Business Context
RedfinNow wants a regression model to estimate U.S. residential sale prices for seller offers. The pricing team needs a tuned Gradient Boosting model that improves valuation accuracy while remaining fast enough for daily batch scoring across new listings.
Dataset
You are given a historical property sales dataset covering 24 months of transactions from 12 metro areas.
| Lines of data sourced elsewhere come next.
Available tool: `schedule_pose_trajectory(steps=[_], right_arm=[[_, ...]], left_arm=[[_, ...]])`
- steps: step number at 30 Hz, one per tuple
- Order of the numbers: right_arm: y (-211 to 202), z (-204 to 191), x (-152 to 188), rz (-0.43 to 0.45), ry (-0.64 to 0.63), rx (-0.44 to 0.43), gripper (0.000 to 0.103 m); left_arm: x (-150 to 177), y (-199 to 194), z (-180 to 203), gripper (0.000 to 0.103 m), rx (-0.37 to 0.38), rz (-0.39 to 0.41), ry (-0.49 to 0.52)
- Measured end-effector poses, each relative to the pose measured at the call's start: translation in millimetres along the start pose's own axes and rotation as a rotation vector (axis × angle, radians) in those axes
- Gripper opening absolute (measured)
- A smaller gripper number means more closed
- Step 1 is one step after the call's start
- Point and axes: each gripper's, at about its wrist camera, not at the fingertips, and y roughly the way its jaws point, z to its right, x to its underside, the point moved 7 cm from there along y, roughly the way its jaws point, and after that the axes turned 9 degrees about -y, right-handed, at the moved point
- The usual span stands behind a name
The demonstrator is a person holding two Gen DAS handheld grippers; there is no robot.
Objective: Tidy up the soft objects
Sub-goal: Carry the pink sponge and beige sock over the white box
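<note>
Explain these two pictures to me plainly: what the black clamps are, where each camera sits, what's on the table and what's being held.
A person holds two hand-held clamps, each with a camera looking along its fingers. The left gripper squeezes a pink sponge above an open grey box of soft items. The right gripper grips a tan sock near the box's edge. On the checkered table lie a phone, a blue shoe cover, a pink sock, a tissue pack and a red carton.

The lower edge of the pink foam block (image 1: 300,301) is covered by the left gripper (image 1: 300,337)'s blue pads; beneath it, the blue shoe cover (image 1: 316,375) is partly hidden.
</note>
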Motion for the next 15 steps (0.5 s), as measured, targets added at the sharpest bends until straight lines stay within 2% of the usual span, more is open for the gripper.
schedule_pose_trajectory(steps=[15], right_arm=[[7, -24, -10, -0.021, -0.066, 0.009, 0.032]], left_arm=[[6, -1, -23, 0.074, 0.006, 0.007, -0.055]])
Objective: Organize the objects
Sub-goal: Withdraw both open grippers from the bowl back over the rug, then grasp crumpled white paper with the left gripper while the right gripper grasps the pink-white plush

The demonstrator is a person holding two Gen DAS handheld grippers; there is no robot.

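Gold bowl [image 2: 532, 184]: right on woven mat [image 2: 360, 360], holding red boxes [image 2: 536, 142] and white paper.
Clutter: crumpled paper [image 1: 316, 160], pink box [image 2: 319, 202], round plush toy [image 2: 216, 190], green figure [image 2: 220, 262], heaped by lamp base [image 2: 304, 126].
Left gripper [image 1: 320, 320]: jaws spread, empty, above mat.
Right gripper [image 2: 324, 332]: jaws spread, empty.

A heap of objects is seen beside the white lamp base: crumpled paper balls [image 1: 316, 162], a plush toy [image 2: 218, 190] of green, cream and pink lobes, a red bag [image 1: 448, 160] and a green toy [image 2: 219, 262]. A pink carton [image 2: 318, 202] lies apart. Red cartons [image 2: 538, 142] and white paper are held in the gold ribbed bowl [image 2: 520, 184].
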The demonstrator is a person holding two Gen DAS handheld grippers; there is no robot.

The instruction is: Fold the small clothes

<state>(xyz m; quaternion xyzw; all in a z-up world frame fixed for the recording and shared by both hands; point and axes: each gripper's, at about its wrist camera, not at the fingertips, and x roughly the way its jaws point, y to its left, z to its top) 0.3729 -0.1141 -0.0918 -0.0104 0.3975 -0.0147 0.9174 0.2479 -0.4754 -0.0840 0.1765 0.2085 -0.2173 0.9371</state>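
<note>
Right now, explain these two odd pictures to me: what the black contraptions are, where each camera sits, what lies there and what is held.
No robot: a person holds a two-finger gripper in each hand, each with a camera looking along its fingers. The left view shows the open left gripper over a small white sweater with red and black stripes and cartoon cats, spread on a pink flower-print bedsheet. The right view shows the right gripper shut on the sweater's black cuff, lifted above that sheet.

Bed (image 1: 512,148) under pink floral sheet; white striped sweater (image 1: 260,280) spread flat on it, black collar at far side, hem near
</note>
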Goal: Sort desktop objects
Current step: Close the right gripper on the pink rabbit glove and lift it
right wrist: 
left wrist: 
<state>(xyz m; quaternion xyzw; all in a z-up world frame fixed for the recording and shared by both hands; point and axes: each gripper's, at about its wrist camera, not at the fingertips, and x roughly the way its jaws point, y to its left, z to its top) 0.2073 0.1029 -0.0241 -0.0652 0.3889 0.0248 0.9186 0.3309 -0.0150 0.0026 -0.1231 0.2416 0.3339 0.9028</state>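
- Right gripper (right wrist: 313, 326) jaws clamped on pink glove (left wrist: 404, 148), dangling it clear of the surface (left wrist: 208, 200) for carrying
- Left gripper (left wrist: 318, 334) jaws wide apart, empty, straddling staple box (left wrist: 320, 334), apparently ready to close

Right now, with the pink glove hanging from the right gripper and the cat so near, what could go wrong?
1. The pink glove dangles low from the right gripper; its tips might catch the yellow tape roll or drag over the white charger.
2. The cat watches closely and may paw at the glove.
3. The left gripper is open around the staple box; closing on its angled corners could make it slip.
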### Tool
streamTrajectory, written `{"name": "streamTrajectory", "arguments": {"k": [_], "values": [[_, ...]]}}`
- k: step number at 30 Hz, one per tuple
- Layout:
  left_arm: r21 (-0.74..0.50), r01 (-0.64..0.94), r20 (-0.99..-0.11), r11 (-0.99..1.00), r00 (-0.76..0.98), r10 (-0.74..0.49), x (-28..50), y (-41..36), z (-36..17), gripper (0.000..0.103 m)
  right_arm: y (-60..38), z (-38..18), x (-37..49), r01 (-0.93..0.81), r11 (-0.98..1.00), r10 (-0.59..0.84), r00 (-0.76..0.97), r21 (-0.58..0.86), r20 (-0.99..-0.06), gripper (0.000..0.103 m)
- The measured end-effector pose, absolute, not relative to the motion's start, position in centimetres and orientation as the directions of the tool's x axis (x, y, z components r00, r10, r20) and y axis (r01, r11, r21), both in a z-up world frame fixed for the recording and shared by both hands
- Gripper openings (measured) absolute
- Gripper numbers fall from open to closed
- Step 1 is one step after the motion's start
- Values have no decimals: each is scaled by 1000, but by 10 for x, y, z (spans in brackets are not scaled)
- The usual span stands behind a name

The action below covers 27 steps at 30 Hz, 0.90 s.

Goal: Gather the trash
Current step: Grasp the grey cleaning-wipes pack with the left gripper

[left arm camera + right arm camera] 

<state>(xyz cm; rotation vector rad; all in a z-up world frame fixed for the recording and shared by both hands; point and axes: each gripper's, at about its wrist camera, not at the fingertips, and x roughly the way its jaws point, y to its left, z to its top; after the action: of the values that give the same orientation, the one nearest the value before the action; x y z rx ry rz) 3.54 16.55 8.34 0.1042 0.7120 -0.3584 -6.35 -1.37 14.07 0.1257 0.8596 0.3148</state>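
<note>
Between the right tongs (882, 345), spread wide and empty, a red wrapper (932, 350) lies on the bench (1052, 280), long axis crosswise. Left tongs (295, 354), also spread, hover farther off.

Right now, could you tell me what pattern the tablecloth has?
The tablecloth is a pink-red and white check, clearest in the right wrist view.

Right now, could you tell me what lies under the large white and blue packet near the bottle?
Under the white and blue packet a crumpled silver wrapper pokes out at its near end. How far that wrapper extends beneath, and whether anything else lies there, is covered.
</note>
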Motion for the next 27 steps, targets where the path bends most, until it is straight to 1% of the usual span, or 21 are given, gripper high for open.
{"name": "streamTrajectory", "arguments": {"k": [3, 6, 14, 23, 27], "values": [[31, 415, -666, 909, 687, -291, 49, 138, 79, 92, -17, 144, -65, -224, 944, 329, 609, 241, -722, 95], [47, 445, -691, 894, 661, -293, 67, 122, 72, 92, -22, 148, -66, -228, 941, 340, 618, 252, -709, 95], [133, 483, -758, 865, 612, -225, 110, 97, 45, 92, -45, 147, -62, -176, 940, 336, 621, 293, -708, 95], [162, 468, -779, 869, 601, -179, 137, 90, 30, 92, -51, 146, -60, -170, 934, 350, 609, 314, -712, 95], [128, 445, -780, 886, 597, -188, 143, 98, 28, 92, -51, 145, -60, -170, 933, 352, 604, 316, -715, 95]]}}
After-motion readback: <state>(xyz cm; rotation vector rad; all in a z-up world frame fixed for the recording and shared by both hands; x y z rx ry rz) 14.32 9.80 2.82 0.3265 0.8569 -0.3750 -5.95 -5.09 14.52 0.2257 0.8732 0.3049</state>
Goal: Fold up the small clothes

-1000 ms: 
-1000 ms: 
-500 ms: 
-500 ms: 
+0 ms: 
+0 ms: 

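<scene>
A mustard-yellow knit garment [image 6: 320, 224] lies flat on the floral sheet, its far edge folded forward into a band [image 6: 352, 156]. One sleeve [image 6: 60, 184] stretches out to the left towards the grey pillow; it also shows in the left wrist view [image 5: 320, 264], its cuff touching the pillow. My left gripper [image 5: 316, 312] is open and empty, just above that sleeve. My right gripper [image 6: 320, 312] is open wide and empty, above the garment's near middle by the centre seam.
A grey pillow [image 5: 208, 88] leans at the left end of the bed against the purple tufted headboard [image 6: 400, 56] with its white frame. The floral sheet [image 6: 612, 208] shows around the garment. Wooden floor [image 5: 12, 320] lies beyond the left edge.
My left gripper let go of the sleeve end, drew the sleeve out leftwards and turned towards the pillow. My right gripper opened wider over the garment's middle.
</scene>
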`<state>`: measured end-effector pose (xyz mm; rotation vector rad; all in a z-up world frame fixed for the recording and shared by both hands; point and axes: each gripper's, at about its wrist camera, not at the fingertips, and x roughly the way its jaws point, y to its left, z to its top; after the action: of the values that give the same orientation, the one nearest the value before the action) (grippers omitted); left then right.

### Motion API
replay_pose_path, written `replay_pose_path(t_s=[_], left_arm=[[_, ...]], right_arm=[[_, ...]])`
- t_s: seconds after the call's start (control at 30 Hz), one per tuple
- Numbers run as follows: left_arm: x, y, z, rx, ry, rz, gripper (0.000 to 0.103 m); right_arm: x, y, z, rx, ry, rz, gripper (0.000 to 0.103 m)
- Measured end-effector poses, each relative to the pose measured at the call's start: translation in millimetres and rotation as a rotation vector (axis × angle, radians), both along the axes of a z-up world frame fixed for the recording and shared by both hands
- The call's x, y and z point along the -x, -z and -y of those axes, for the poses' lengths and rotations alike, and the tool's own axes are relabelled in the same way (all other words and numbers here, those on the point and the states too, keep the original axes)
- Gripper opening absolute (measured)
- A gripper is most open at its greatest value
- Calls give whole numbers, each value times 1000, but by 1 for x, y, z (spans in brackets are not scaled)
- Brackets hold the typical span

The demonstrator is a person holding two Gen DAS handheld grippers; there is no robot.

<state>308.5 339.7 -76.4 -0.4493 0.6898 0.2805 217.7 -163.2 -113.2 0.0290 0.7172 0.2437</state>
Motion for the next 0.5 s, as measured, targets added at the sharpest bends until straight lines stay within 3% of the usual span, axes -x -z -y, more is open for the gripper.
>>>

| Feature Group | Count | Examples |
|---|
| Property attributes | 14 | square_feet, lot_size, bedrooms, bathrooms, year_built |
| Location | 9 | zip_code, school_rating, distance_to_downtown, crime_index |
| Listing context | 8 | days_on_market, listing_month, seller_type, renovation_flag |
| Market signals | 7 | neighborhood_median_price_30d, inventory_level, mortgage_rate |
| Engineered fields | 6 | price_per_sqft_area_avg, home_age, sqft_per_bedroom |
- Size: 148K home sales, 44 input features
- Target: Final sale price in USD
- Target distribution: Right-skewed, with luxury outliers above $2.5M
- Missing data: 12% missing in renovation_flag and lot_size, 4% missing in school_rating, sparse missingness elsewhere
Success Criteria
A good solution should:
- Achieve RMSE below $42K on the held-out test set
- Improve on a regularized linear baseline by at least 12% RMSE reduction
- Provide a clear, leakage-safe tuning process for Gradient Boosting regression
- Explain which hyperparameters matter most and how overfitting is controlled
Constraints
- Batch inference for 80K listings must finish in under 10 minutes
- The business wants partial interpretability via feature importance or PDP/SHAP summaries
- Retraining will happen monthly, so tuning cannot require excessive compute
- No target leakage from post-listing or post-sale fields
Deliverables
- Build a preprocessing and training pipeline for a Gradient Boosting regressor.
- Define a train/validation/test strategy and justify it.
- Tune key hyperparameters and explain the search space.
- Evaluate with regression metrics and compare against a baseline.
- Summarize feature importance, error patterns, and production tradeoffs.